WHAT IS EXPECTED |
Every record must be retyped exactly as it reads.

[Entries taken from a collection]

- Opening Delimiter -

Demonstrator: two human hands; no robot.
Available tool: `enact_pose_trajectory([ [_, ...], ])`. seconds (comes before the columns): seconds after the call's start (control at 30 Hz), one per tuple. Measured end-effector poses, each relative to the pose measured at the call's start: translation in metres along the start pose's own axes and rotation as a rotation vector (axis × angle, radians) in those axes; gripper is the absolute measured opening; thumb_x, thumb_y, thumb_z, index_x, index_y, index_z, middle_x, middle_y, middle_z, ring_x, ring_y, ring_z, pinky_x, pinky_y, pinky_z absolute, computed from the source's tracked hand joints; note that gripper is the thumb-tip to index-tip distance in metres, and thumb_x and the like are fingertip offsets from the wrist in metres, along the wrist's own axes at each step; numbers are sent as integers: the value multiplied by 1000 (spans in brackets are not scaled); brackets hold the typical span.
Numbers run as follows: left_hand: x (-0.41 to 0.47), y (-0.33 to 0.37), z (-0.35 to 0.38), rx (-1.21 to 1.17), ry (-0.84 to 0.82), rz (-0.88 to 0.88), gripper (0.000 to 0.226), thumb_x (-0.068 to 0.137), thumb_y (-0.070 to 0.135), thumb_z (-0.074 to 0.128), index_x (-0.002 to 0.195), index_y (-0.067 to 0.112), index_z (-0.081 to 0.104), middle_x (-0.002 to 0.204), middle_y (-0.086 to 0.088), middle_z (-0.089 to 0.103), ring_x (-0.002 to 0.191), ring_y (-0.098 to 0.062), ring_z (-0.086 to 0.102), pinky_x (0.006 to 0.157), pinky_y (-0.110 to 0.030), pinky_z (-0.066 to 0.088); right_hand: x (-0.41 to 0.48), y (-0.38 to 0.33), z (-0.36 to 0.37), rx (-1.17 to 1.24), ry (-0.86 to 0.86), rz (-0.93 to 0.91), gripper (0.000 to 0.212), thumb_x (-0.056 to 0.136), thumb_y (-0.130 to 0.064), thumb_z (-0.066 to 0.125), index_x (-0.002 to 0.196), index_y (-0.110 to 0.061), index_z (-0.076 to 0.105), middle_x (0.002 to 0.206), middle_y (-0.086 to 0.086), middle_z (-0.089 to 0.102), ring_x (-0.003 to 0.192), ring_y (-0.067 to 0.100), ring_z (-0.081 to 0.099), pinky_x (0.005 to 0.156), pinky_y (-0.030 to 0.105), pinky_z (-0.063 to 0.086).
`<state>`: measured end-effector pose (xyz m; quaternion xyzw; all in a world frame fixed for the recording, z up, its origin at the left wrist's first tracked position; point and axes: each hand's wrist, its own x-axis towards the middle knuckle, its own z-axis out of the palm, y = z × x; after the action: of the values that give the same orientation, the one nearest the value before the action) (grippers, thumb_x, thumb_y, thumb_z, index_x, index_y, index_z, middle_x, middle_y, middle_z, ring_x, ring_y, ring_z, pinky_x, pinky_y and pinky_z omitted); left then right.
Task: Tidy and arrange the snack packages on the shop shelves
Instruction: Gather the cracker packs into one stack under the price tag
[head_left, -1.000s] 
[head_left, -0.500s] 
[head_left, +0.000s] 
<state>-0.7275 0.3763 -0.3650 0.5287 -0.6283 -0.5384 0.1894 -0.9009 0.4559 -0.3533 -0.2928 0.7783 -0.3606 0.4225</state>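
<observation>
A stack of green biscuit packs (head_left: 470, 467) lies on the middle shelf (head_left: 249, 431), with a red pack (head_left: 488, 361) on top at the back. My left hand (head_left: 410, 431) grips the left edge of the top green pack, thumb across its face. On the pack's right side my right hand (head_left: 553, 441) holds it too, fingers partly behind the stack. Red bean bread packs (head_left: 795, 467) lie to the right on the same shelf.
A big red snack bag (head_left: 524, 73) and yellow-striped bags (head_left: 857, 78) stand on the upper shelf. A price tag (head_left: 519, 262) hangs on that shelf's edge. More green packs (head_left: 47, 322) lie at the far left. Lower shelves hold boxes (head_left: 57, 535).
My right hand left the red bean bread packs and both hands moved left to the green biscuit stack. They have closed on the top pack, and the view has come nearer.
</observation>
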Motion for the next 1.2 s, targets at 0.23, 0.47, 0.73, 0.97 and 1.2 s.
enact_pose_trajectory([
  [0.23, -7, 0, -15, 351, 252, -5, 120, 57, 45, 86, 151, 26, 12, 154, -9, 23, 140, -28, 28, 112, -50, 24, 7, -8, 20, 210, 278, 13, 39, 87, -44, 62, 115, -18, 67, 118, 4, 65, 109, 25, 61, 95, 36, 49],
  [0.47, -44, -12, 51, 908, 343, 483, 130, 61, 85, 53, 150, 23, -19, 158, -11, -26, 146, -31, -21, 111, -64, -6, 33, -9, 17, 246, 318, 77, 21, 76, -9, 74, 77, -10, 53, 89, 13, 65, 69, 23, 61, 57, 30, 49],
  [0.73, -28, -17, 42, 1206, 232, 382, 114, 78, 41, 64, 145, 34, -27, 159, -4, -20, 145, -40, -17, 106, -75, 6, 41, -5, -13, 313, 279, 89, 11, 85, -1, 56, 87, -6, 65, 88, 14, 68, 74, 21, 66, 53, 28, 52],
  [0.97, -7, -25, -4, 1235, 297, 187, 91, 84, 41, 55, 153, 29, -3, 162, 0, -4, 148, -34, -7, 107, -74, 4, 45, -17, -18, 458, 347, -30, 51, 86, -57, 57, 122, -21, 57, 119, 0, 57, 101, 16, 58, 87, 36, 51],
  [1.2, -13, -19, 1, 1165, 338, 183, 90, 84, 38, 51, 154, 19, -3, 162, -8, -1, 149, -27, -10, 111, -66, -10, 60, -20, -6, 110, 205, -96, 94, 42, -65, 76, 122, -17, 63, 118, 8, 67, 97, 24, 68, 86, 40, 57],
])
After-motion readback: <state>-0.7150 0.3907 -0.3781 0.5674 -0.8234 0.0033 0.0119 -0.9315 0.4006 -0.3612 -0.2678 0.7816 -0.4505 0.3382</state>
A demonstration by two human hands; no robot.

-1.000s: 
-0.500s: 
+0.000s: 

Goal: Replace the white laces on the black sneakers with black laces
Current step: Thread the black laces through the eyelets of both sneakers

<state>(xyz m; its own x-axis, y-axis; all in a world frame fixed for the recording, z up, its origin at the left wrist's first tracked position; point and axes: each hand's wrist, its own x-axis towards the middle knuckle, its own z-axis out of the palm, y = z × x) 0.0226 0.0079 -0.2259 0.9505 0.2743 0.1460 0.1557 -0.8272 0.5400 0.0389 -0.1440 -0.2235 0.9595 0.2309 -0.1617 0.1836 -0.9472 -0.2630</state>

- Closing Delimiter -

ANSWER BOX |
Demonstrator: two human hands; no robot.
Available tool: `enact_pose_trajectory([ [_, ...], ])`. seconds (comes before the columns): seconds after the call's start (control at 30 Hz), one per tuple. Measured end-effector poses, each relative to the pose measured at the call's start: translation in metres along the start pose's own axes and rotation as a rotation vector (axis × angle, radians) in those axes; gripper is the absolute measured opening; thumb_x, thumb_y, thumb_z, index_x, index_y, index_z, middle_x, middle_y, middle_z, ring_x, ring_y, ring_z, pinky_x, pinky_y, pinky_z absolute, computed from the source's tracked hand joints; note that gripper is the thumb-tip to index-tip distance in metres, and thumb_x and the like are fingertip offsets from the wrist in metres, along the wrist's own axes at each step; numbers are sent as integers: the value multiplied by 1000 (spans in brackets are not scaled); brackets hold the typical span.
Numbers run as follows: left_hand: x (-0.41 to 0.47), y (-0.33 to 0.37), z (-0.35 to 0.38), rx (-1.21 to 1.17), ry (-0.84 to 0.82), rz (-0.88 to 0.88), gripper (0.000 to 0.226), thumb_x (-0.068 to 0.137), thumb_y (-0.070 to 0.135), thumb_z (-0.074 to 0.128), index_x (-0.002 to 0.195), index_y (-0.067 to 0.112), index_z (-0.081 to 0.104), middle_x (-0.002 to 0.204), middle_y (-0.086 to 0.088), middle_z (-0.089 to 0.103), ring_x (-0.002 to 0.191), ring_y (-0.098 to 0.062), ring_z (-0.086 to 0.102), pinky_x (0.006 to 0.157), pinky_y (-0.110 to 0.030), pinky_z (-0.066 to 0.088); right_hand: x (-0.41 to 0.48), y (-0.38 to 0.33), z (-0.36 to 0.37), rx (-1.17 to 1.24), ry (-0.86 to 0.86), rz (-0.93 to 0.91), gripper (0.000 to 0.212), thumb_x (-0.056 to 0.136), thumb_y (-0.130 to 0.064), thumb_z (-0.066 to 0.125), index_x (-0.002 to 0.196), index_y (-0.110 to 0.061), index_z (-0.076 to 0.105), middle_x (0.002 to 0.206), middle_y (-0.086 to 0.086), middle_z (-0.089 to 0.102), ring_x (-0.003 to 0.192), ring_y (-0.067 to 0.100), ring_z (-0.081 to 0.099), pinky_x (0.005 to 0.156), pinky_y (-0.030 to 0.105), pinky_z (-0.063 to 0.086).
`<state>`: measured end-effector pose (xyz m; quaternion xyzw; all in a world frame fixed for the recording, z up, its origin at the left wrist's first tracked position; point and axes: each hand's wrist, its own x-axis towards the middle knuckle, its own z-axis out of the palm, y = z × x; after the action: of the values that give the same orientation, the one nearest the value before the action) (grippers, thumb_x, thumb_y, thumb_z, index_x, index_y, index_z, middle_x, middle_y, middle_z, ring_x, ring_y, ring_z, pinky_x, pinky_y and pinky_z omitted); left then right.
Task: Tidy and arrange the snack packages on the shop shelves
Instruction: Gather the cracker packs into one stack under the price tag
[head_left, -1.000s] 
[head_left, -0.500s] 
[head_left, +0.000s] 
<state>-0.7275 0.3763 -0.3650 0.5287 -0.6283 -0.5384 0.1894 -0.9009 0.4559 -0.3533 -0.2928 0.7783 -0.3606 0.4225</state>
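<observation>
A stack of green biscuit packs (head_left: 470, 467) lies on the middle shelf (head_left: 249, 431), with a red pack (head_left: 488, 361) on top at the back. My left hand (head_left: 410, 431) grips the left edge of the top green pack, thumb across its face. On the pack's right side my right hand (head_left: 553, 441) holds it too, fingers partly behind the stack. Red bean bread packs (head_left: 795, 467) lie to the right on the same shelf.
A big red snack bag (head_left: 524, 73) and yellow-striped bags (head_left: 857, 78) stand on the upper shelf. A price tag (head_left: 519, 262) hangs on that shelf's edge. More green packs (head_left: 47, 322) lie at the far left. Lower shelves hold boxes (head_left: 57, 535).
My right hand left the red bean bread packs and both hands moved left to the green biscuit stack. They have closed on the top pack, and the view has come nearer.
</observation>
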Motion for the next 1.2 s, targets at 0.23, 0.47, 0.73, 0.97 and 1.2 s.
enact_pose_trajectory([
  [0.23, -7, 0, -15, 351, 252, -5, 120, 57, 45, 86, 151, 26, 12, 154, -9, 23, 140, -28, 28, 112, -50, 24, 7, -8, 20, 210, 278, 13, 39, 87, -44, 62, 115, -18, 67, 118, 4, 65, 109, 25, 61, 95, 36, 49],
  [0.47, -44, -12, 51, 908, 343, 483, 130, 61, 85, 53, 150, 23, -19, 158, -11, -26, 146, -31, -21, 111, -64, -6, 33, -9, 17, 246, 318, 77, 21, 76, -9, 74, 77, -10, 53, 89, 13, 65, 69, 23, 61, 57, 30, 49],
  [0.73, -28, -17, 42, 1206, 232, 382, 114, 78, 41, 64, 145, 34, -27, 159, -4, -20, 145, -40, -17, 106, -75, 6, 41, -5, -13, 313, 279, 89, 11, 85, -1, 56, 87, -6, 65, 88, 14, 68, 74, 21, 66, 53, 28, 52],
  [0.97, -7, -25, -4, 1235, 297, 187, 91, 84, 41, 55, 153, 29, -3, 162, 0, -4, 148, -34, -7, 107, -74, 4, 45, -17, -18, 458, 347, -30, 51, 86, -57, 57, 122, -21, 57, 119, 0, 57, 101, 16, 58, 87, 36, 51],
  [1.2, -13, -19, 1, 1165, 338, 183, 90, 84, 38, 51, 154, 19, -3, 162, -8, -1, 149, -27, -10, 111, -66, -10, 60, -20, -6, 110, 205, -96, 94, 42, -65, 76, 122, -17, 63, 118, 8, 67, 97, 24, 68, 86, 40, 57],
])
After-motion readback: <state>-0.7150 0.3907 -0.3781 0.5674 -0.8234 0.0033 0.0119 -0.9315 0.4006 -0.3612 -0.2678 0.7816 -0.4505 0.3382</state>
A demonstration by two human hands; no robot.

-1.000s: 
-0.500s: 
+0.000s: 

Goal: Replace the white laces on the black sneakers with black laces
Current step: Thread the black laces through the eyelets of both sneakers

<state>(xyz m; its own x-axis, y-axis; all in a world frame fixed for the recording, z up, its origin at the left wrist's first tracked position; point and axes: each hand's wrist, its own x-axis towards the middle knuckle, its own z-axis out of the palm, y = z × x) 0.0226 0.0079 -0.2259 0.9505 0.2743 0.1460 0.1557 -0.8272 0.5400 0.0389 -0.1440 -0.2235 0.9595 0.2309 -0.1617 0.1836 -0.9472 -0.2630</state>

No further work is required for this exercise.